Vente de vêtements sur les plateformes numériques: Les acheteurs trouvent leurs comptes

La vente de vêtements en direct sur les plateformes numériques transforme le commerce, et les acheteurs y trouvent pleinement leur compte.

Depuis quelques années, un phénomène discret mais profond transforme le commerce de mode. Des créatrices présentent et vendent leurs produits en direct par vidéo. Au-delà du simple flux de ventes, il s’agit d’une redéfinition de la relation commerciale, de l’économie de proximité et du rôle de l’influence dans la consommation.

Sur des plateformes de streaming, de e-commerce ou des réseaux sociaux, des milliers de femmes prennent la parole devant leur téléphone pour présenter des pièces de mode. Elles essaient, conseillent, parlent des tailles, répondent aux commentaires et concluent des ventes en direct. La voix, les gestes et la  sincérité deviennent les nouveaux leviers d’achat.

Une révolution pour les commerçantes

Pour Hadjira, la trentaine, commerçante et mère de deux enfants, cette manière de vendre  est «une véritable révolution».

«Avant, j’avais une petite boutique dans mon quartier. Je vendais des tenues classiques, mais c’était lent. Les clientes passaient peu et hésitaient beaucoup. Avec la vente par vidéo, j’ai appris à connaître celles-ci. Elles posent des questions en direct, me demandent comment un vêtement tombe, quelles matières j’utilise… C’est comme si elles étaient dans mon salon avec moi. Et aujourd’hui, je vends parfois trois fois plus qu’en magasin».

L’authenticité au cœur du succès

C’est là toute la force de ce mode de commerce : l’interaction directe, immédiate, humaine. Le client n’est plus spectateur, il dialogue, s’exprime, décide avec une forme de confiance qui dépasse celle accordée à un mannequin ou une simple photo.

Dans cette révolution, les figures féminines dominent. Des  influenceuses en majorité ont su transformer leurs audiences en clientes fidèles parce que leur discours est perçu comme authentique.
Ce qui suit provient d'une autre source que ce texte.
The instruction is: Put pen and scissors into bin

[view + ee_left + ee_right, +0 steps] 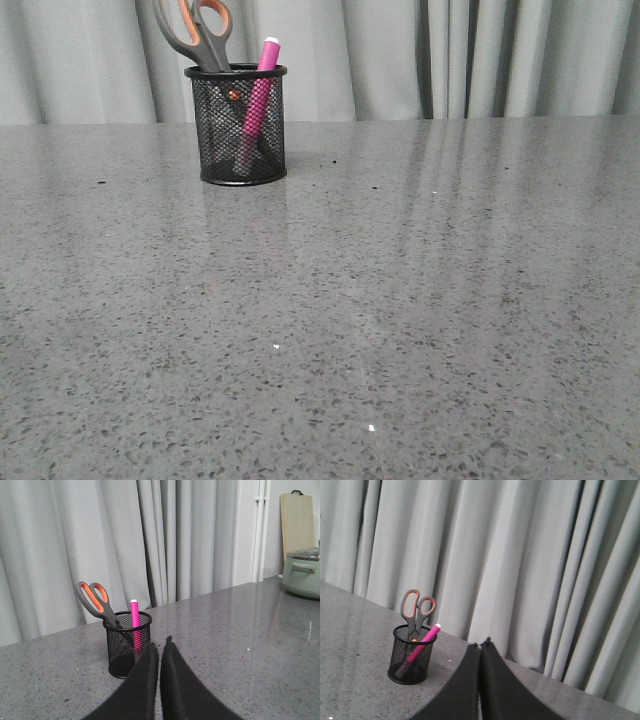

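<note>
The black mesh bin [238, 128] stands at the back left of the grey table. The pink pen [260, 95] leans inside it, white tip up. The scissors [196, 32] stand in it blades down, orange-lined loops above the rim. The bin [127, 644], the pen [135, 622] and the scissors [95, 600] also show in the left wrist view. They show again in the right wrist view: the bin [411, 655], the pen [422, 644], the scissors [416, 609]. My left gripper [160, 646] is shut and empty, near the bin. My right gripper [480, 644] is shut and empty, apart from it.
Grey curtains [450, 55] hang behind the table's far edge. A pale green lidded pot [304, 572] sits on the table, with a wooden board [296, 522] leaning on the wall behind it. Neither arm shows in the front view.
</note>
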`<state>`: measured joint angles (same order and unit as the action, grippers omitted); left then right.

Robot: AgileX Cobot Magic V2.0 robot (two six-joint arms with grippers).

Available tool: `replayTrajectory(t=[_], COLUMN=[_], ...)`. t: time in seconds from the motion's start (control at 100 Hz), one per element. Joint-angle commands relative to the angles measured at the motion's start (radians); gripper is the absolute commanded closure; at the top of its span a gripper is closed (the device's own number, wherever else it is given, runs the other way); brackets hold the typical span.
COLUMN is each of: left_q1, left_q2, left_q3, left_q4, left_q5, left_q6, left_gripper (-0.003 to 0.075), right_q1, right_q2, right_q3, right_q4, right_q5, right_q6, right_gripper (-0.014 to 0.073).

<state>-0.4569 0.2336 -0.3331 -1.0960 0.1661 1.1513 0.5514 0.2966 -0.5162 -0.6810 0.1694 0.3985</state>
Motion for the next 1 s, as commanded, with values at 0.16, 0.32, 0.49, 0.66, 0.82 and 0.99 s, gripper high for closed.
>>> replayTrajectory(t=[0.16,0.32,0.49,0.66,0.82,0.99], left_q1=[-0.01,-0.01,-0.01,-0.01,-0.01,0.02], left_q2=[0.009,0.009,0.009,0.009,0.009,-0.02], left_q3=[-0.023,-0.023,-0.023,-0.023,-0.021,-0.019], left_q4=[-0.022,-0.022,-0.022,-0.022,-0.022,0.091], left_q5=[-0.042,-0.042,-0.042,-0.042,-0.042,-0.036], left_q6=[-0.01,-0.01,-0.01,-0.01,-0.01,-0.01], left_gripper=[0.0739,0.0739,0.0739,0.0739,0.0739,0.0739], right_q1=[-0.002,-0.002,-0.002,-0.002,-0.002,-0.002], right_q2=[-0.167,-0.179,-0.179,-0.179,-0.179,-0.179], right_q3=[0.018,0.018,0.018,0.018,0.018,0.018], right_q4=[-0.011,-0.011,-0.011,-0.011,-0.011,-0.011], right_q5=[0.004,0.006,0.008,0.008,0.008,0.008], right_q6=[-0.001,-0.001,-0.001,-0.001,-0.001,-0.001], right_gripper=[0.0662,0.0662,0.0662,0.0662,0.0662,0.0662])
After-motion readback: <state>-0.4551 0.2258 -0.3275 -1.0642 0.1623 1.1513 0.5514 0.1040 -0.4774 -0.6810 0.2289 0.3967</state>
Pour une influenceuse mode suivie par des dizaines de milliers de personnes, l’essentiel est ailleurs que dans la mode. «Ce qui fait que ça marche, ce n’est pas seulement la robe ou le pull que je montre… c’est la façon dont je parle avec les gens, j’essaie en direct l’article. Je réponds à leurs doutes, je leur montre les détails, je rigole avec elles. Elles savent qu’elles peuvent me faire confiance. Beaucoup m’écrivent après mes lives pour me dire que c’est comme discuter avec une amie».

Des chiffres qui parlent

Des commerçantes qui vendent par vidéo peuvent dégager des revenus nettement supérieurs à ceux d’un commerce traditionnel. Sans les charges d’un local, sans les frais de vitrine, la vente directe réduit les coûts fixes, tout en augmentant l’audience potentielle au-delà du quartier ou de la ville.

Un commerçant traditionnel interrogé explique. «J’ai essayé de faire des lives, il y a quelques mois, mais honnêtement, je n’y arrivais pas. Il faut une vraie façon de parler, une sensibilité. Je vois maintenant que les clientes achètent plus lorsqu’elles se sentent écoutées. Dans ma boutique, je ne peux pas interagir avec cent clientes en même temps comme elles le font».

Pour le Dr Youcef Haddad, sociologue enseignant à l’Université Alger 2, «la  vente par vidéo plus qu’un simple canal de distribution est un espace social, une communauté. Ce type de commerce transforme la consommation en interaction sociale. C’est pour cela qu’il est si attractif et génère souvent de meilleurs résultats».

Ce succès repose sur la dimension humaine, la vendeuse n’est plus cachée derrière un écran froid, mais visible, audible, accessible. Elle rit, conseille et rassure. Les clientes se reconnaissent en elle. Elles n’achètent pas seulement un vêtement, mais aussi une expérience, un échange qui dans le commerce traditionnel fait souvent défaut.

«Quand je vois quelqu’un essayer une tenue en direct, dire comment il se sent dedans, expliquer comment la laver, j’ai beaucoup moins peur de me tromper», confie une  mère de famille qui préfère acheter via les lives. «J’aime poser mes questions en temps réel. Dans un magasin, on hésite à demander, parfois on n’ose pas. Là, c’est direct, c’est vrai», ajoute-t-elle.

Ce mouvement n’est pas sans défis, l’organisation des stocks, la logistique des retours et la nécessité d’un contenu constant sont des enjeux que doivent maîtriser ces entrepreneuses. La dynamique est irréversible : le commerce de mode se réinvente en temps réel, grâce à la vidéo et à l’interaction humaine.

Au-delà du simple effet de mode, c’est plutôt une réaction à une demande profonde, celle d’un commerce plus direct, plus vrai, à visage humain.